A lot of my songwriting can be described as salvage work, too. I’m constantly collecting shiny words and phrases that I find as I move through the world with a sort of magpie curiosity. Loss and new beginnings are a frequent theme that I seem to keep coming back to. In the early days it was mostly broken-hearted ballads and bluesy lamentations, but I also had some more offbeat and creative takes on the subject. In particular I’m remembering a fanciful song I wrote that was all about an old bone I found in the woods and turned into a flying magical creature. Speaking of flying creatures, the imagery for the album art back then was on a similar bent: inanimate objects with wings. One of the reasons I liked these designs, aside from their general visual appeal and totemic kind of force, was that the life of the object was implied merely by the addition of the wings. That simple animating feature all of a sudden gave the hammer, a tool that can smash apart or bind things together, a backstory and life of some kind. I still use a lot of this imagery in the visual art I make, which tends to be assembled out of discarded wood lath and old retired tools. I consider this particular salvage to be a form of alchemy. You go to the dump and collect your materials, you arrange them in a pretty way and you sell them for money. The equation for my philosopher’s stone is pretty simple: (wood+steel+time) x (energy+practice) = gold.

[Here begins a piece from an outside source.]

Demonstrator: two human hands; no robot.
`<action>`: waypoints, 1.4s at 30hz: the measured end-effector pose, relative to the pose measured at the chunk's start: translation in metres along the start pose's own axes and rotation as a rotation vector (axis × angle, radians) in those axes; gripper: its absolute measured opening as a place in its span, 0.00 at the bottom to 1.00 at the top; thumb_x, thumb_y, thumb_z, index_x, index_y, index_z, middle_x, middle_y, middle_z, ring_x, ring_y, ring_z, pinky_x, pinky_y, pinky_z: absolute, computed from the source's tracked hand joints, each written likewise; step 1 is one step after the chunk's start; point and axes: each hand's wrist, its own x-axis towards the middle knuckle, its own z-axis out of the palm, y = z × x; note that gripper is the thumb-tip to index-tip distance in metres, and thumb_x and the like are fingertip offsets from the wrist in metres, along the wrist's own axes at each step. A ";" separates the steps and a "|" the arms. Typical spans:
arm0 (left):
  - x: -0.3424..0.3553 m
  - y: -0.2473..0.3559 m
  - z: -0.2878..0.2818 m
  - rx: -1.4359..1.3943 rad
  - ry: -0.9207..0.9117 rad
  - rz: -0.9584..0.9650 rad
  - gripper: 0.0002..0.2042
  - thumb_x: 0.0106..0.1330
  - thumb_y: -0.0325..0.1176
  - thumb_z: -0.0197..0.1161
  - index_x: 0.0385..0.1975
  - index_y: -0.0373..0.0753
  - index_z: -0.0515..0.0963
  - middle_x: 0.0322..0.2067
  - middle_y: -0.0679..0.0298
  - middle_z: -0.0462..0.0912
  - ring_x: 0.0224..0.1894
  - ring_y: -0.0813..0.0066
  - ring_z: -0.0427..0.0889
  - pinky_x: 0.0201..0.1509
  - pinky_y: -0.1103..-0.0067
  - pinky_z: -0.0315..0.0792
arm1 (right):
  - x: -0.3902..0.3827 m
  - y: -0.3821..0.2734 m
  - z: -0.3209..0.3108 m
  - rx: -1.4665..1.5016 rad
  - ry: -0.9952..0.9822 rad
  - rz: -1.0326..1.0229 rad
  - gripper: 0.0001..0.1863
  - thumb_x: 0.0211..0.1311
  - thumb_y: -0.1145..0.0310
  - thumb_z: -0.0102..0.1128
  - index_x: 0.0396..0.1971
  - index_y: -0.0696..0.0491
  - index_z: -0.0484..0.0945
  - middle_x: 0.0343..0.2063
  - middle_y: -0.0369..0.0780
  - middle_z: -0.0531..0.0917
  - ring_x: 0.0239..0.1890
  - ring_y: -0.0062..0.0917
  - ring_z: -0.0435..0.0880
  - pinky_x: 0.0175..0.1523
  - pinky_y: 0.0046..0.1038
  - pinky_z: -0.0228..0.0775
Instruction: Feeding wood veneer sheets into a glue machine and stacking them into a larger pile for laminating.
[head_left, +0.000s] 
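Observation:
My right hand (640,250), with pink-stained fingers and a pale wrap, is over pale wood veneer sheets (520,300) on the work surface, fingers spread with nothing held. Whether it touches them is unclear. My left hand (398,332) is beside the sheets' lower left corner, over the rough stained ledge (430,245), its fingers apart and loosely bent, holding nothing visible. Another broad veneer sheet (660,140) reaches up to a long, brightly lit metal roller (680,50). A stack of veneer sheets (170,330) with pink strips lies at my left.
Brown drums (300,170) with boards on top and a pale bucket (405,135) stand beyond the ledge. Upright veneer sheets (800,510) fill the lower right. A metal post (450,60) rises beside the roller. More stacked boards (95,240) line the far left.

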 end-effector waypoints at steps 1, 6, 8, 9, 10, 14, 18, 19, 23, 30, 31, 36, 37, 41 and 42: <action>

The stories and themes on this new record are a bit heavier than those of the past. I was trying to reflect the world around me more than I usually do in writing this batch of tunes and the term “doom-folk” sprang out of the general mood of these songs. “Black Holes and Overdoses” comments on the relentlessness of the 24-hour news cycle and the endless scrolling of online media feeds while “Can’t Look Away” stares down the destructive impact of our human nature and how it has led to the overuse of earth’s resources.

“We keep looking for more to burn, digging deeper down in the earth.
Yeah, we’re hooked and it’s gonna hurt when we lose from winning.
Won’t stop till we use it up and somehow it ain’t ever enough,
even seeing how it’s killing us when we lose from winning.”

“And Then There Was Fire” matter-of-factly mentions the increased frequency of wildfires while admitting, “I don’t wanna be the way I am, I try my best to change me everyday to make myself a little bit better.” And this is where the salvage comes back in. We have the agency to make ourselves do better. Yes, we are presiding over a mass-extinction event on a global scale that we are largely responsible for causing, but we are curious and clever enough creatures to have realized what we’re doing wrong and how to fix it. What we need now is action. It’s going to be uncomfortable and difficult, but necessary for our own survival. This is going to be the biggest salvage operation the earth has ever seen. I believe we’re capable of it, but we’re already behind. In my opinion, our first step should be to conserve wetlands and forests. Right now the Pantanal, the world’s largest tropical wetland, is on fire but no one’s talking about it. We need to refocus our energy on recognizing the ways that we’re impacting the earth and changing our behavior as a species. After all, it’s our only home — and I rather like it here.

(Photo Credit: Joanna Chattman)

The Suitcase Junket is the moniker for multi-instrumentalist Matt Lorenz, who crafts or salvages most of the instruments that he performs live and on his albums. Aided by production from Steve Berlin of Los Lobos, Lorenz’s new release The End is New is musically diverse and lyrically dense with meaning. From environmentalism and the politicization of climate change to coping with loss and the unrelenting news cycle, The End Is New is a testament to Lorenz’s endless inventiveness and finding a deeper, more refined sound with each new album.